For retail traders, this creates an extraordinary opportunity. But it also creates a graveyard. Studies consistently show that 70–80% of retail forex traders lose money. The ones who survive — and eventually profit — share a few common traits: they understand the fundamentals before they risk real capital, they manage risk obsessively, and in 2026, many of them use AI signals to supplement their own analysis.
This guide covers everything from scratch.
What Is the Forex Market?
Forex trading means buying one currency while simultaneously selling another. Currencies are always quoted in pairs: EUR/USD, GBP/JPY, USD/CHF. The first currency in the pair is the base currency; the second is the quote currency.
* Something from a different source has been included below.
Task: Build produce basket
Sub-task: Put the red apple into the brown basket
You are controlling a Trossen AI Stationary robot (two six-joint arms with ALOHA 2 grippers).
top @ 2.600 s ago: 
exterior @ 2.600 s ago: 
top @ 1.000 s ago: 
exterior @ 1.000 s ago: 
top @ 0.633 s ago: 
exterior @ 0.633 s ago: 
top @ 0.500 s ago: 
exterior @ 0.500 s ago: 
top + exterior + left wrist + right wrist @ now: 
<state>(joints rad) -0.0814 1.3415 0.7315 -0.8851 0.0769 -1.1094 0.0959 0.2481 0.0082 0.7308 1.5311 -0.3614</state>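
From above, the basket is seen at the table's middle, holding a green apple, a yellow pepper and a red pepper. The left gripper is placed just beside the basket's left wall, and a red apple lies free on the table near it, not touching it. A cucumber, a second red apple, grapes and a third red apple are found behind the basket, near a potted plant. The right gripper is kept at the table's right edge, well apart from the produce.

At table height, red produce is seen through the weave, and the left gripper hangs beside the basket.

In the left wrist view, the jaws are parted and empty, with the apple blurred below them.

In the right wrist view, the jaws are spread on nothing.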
When you see EUR/USD = 1.0850, it means 1 Euro buys 1.0850 US Dollars. If you think the Euro will strengthen against the Dollar, you buy EUR/USD. If you think it will weaken, you sell.
The forex market operates across three major sessions:
- Asian session (Tokyo): Lower volatility, range-bound markets. Yen pairs most active.
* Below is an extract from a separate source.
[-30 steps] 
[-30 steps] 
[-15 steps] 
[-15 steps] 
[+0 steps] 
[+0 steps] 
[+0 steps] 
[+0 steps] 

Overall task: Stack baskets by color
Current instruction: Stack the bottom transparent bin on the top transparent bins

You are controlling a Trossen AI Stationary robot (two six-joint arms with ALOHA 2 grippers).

- London session: Highest volume session. EUR, GBP, CHF pairs drive the most moves.
- New York session: USD-dominated. The London–New York overlap (1pm–4pm GMT) is the most liquid window of the trading week.
Key fact: The forex market trades approximately $7.5 trillion per day (BIS Triennial Survey 2022). The New York Stock Exchange, by comparison, trades around $25 billion per day — forex is roughly 300x larger.
Currency Pairs: Majors, Minors, and Exotics
Not all currency pairs are created equal. Understanding the three categories is the first step to choosing what to trade.
Major Pairs
The most traded pairs in the world — all involve the US Dollar. They have the tightest spreads, the most liquidity, and the most analysis available. Start here.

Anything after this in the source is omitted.